Helper function to convert str or list of str to list of str

Parameters:

Name Type Description Default
string str | list[str]

str, byteString, list, array

required

Returns:

Type Description
list[str]

list of str

Source code in src/hdfmap/file_functions.py
def as_str_list(string: str | list[str]) -> list[str]:
    """
    Helper function to convert str or list of str to list of str
    :param string: str, byteString, list, array
    :return: list of str
    """
    return list(np.asarray(string, dtype=str).reshape(-1))

compare_maps(map1, map2)

Compare two HdfMap objects

Source code in src/hdfmap/file_functions.py
def compare_maps(map1: HdfMap | NexusMap, map2: HdfMap | NexusMap) -> str:
    """
    Compare two HdfMap objects
    """
    missing_in_2 = []
    missing_in_1 = []
    different = []
    same = []
    for name1, path1 in map1.combined.items():
        if name1 in map2.combined:
            path2 = map2.combined[name1]
            if path2 != path1:
                different.append(f"{name1}: {path1} != {path2}")
            dataset1 = map1.datasets[path1]
            dataset2 = map2.datasets[path2]
            if dataset1.shape != dataset2.shape:
                different.append(f"{name1}: {dataset1.shape}, {dataset2.shape}")
            else:
                same.append(f"{name1}: {dataset1.shape} : {path1}, {path2}")
        else:
            missing_in_2.append(f"{name1}: {path1}")

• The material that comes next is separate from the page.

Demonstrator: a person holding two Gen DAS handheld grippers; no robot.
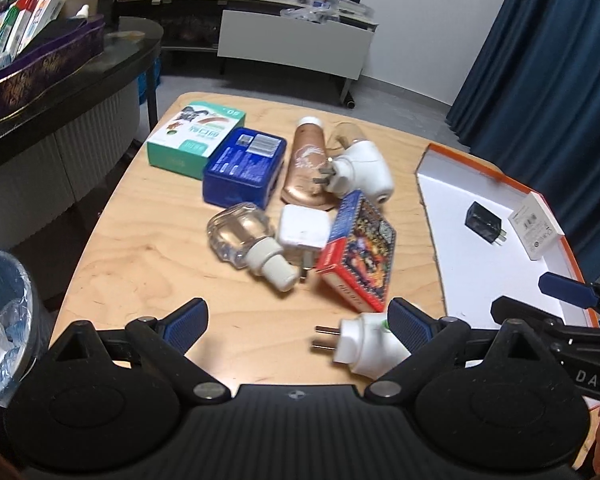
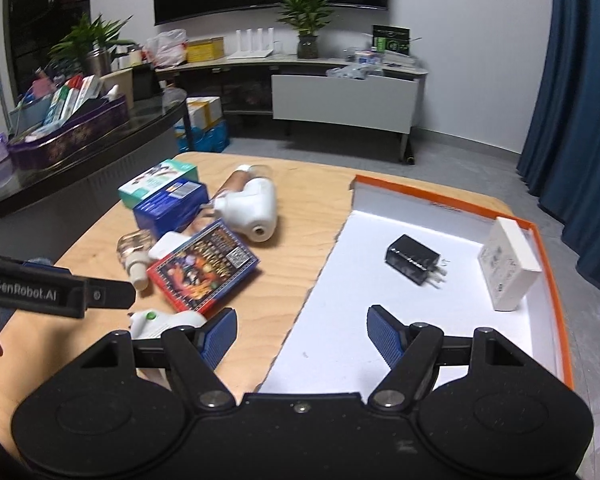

    for name2, path2 in map2.combined.items():
        if name2 not in map1.combined:
            missing_in_1.append(f"{name2}: {path2}")

    output = f"Comparing:\n  {map1.filename}, with\n  {map2.filename}\n\n"
    output += "Different items:\n  " + '\n  '.join(different)
    output += f"\n\nMissing in {map1.filename}:\n  " + '\n  '.join(missing_in_1)
    output += f"\n\nMissing in {map2.filename}:\n  " + '\n  '.join(missing_in_2)
    output += '\n'
    return output

create_hdf_map(hdf_filename)

Create a HdfMap from a hdf file

Parameters:

Name Type Description Default
hdf_filename str

str filename of hdf file

required

Returns:

Type Description
HdfMap

HdfMap

Source code in src/hdfmap/file_functions.py
def create_hdf_map(hdf_filename: str) -> HdfMap:
    """
    Create a HdfMap from a hdf file
    :param hdf_filename: str filename of hdf file
    :return: HdfMap
    """
    with load_hdf(hdf_filename) as hdf:
        hdf_map = HdfMap(hdf)
    return hdf_map

create_nexus_map(hdf_filename, groups=None, default_entry_only=False)

Create a HdfMap from a NeXus file, loading default parameters and allowing a reduced, single entry map

Parameters:

Name Type Description Default
hdf_filename str

str filename of hdf file

required
groups None | list[str]

list of groups to collect datasets from

None
default_entry_only bool

if True, only the first or default entry will be loaded

False

Returns:

Type Description
NexusMap

NexusMap

Source code in src/hdfmap/file_functions.py
def create_nexus_map(hdf_filename: str, groups: None | list[str] = None,
                     default_entry_only: bool = False) -> NexusMap:
    """
    Create a HdfMap from a NeXus file, loading default parameters and allowing a reduced, single entry map
    :param hdf_filename: str filename of hdf file
    :param groups: list of groups to collect datasets from
    :param default_entry_only: if True, only the first or default entry will be loaded
    :return: NexusMap
    """
    hdf_map = NexusMap()
    with load_hdf(hdf_filename) as hdf:
        hdf_map.populate(hdf, groups=groups, default_entry_only=default_entry_only)
    return hdf_map

hdf_data(filenames, name_or_path, hdf_map=None, index=(), default=None, fixed_output=False)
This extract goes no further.